Redirection, resistance, permission

Leviticus 21:1-24:23

Summary: Emor deals with the difficult reality of telling a limping kohen that, despite any desire he has to serve, he cannot serve because of this limp. This stands in for all manner of non-negotiable obstacles to doing what we think we want to do that require that we redirect. How do you do that?

***
There is scenario in which an otherwise-fully-qualified, devoted, educated, enthusiastic, engaged, alert, humble, joyous individual is not able to serve in the Temple because he has a unibrow. This situation would be non-negotiable and the decision is final. There is nothing anyone can do to change it.

There is also a person who loves to sing but she is tone-deaf. And there is the one who could have been a dancer but he has two left feet. And there is the teacher who loves the material and loves the kids but can’t quite connect one to the other.

Of course many humans are inclined to see those as problems and to try to solve them. But they are only problems if those people should be able to, and should want to, do the things they cannot do, and to do them in the way two-browed, tone-aware, coordinated people do them.

It is the rest of us who need the tone-deaf girl to work through it, to find the right genius-teacher who knows the right way to guide her past the challenges and obstacles, to find the inner strength to push on through and to find her way so she can be on American Idol and capture the heart of the world. But she just wants to sing. And sing she will.

Of course that otherwise-fully-qualified, devoted, educated, enthusiastic, engaged, alert, humble, joyous individual is looking at around at his father and brothers and uncles and cousins who all have fabulously divided eyebrows and get to serve in the Temple, and of course that feeling of “why me?” and “that’s what I should be doing” and “I have been denied my destiny” and “I feel left out” might come up at some point. And no one would ever begrudge that person those feelings, and they’ll have to work through them in their way.

But the strength I need right now, the well I need to draw from, is the one that helps people accept the frustrating reality, grieve appropriately, and then move forward in a different way. I want to listen to the people who shook off the resentment and allowed themselves to be guided toward other goals, other destinies, whose work took shape and became clear because they were willing to honor this limit not as an obstacle but as a parameter. It became permission to give time and attention and voice to the other gifts the person has to give.

**

There was a man who, according to legend, was a virtuous and holy man. Every night he would rise around midnight and wander about, commiserating with the Jewish people and their fallen state in exile. A certain Egyptian guard noticed that the man would leave every single night at the same time, and one night, after the man had gone on his way, the Egyptian guard entered the man’s tent and slept with his wife. Maybe he forced her. Maybe she didn’t know it was him. Maybe she was amenable. There are different traditions.

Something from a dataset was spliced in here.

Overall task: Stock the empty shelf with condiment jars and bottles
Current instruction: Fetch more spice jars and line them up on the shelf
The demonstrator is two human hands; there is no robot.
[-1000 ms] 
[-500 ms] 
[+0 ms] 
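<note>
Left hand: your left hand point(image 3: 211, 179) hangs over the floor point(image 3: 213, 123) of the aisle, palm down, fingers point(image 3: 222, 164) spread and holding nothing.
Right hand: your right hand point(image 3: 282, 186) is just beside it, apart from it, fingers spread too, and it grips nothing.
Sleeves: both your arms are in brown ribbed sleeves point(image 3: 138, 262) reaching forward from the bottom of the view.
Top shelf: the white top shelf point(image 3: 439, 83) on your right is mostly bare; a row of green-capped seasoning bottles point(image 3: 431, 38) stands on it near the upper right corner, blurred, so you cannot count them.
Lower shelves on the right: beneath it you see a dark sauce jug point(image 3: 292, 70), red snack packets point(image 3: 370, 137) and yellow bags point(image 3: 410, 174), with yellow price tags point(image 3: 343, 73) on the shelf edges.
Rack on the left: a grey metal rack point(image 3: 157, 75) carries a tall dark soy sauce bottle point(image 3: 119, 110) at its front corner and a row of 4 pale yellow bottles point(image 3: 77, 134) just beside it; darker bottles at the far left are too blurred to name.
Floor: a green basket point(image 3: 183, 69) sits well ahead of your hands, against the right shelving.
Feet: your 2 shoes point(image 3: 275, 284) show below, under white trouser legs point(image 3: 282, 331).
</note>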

The woman became pregnant with the Egyptian guard’s child. The child was fortunate to be of the Jewish people by dint of his Jewish mother, but because his father was not of the Jewish people, and a child’s tribe is determined patrilineally, he did not have a tribe. When the time came to pitch his tent among the people of his tribe, he went to do so in his mother’s tribe. When they told him he was not welcome there (which is another problem, but for another day), he was given a choice: resentment or redirection.

Yes, the hand he was dealt was a hard one to manage. It was in no way his fault that he ended up in the situation. He was the unfortunate recipient of a potent combination of piety, malice, lust, power, envy, lack of generosity, fate, destiny, and all the others. Choices made by other people. He could resent all those people, and all those rules, and the God Who made it all possible, or he could take a step toward wondering what is next. He could tap into his “adopted” father’s ability to wander, to walk between, to be in exile. He could take the path of those righteous people who were unable to keep Passover in the wildness because they had come in contact with a dead body and, instead of resenting their fate, asked Moshe if there was another solution, which God promptly granted.

He did not follow that path. He fed and then vented his resentment. He cursed the God Who made him who he was, Who made the world as it is and the rules as they are. In so doing, he said, emphatically, it should be otherwise. It should not be as it is. God was mistaken in making me as I am. I have no choices because I am denied the only life that makes sense to live. If I cannot have that job, that role, that place in the community, that lifestyle, then there is no other way to be. There is nothing else to do. Therefore I must tear down this barrier, and the barrier is God God’s-Self. God must come down.

Alas. It is a sad story - both stories in the book of Leviticus have this same shape and form - people who didn’t want things to be as they are, and acted accordingly, and suffered accordingly. And it’s tricky because we are flooded with messages about how things don’t need to be as they are, and we can overcome, and we can change, and there are no limits, and we just need to manifest, and try harder, and learn the new method, and daven more, and believe more, and things can change.

And, yes, some things can, and should, change. And some things cannot, and should not. And may we all figure out the difference before it’s too late.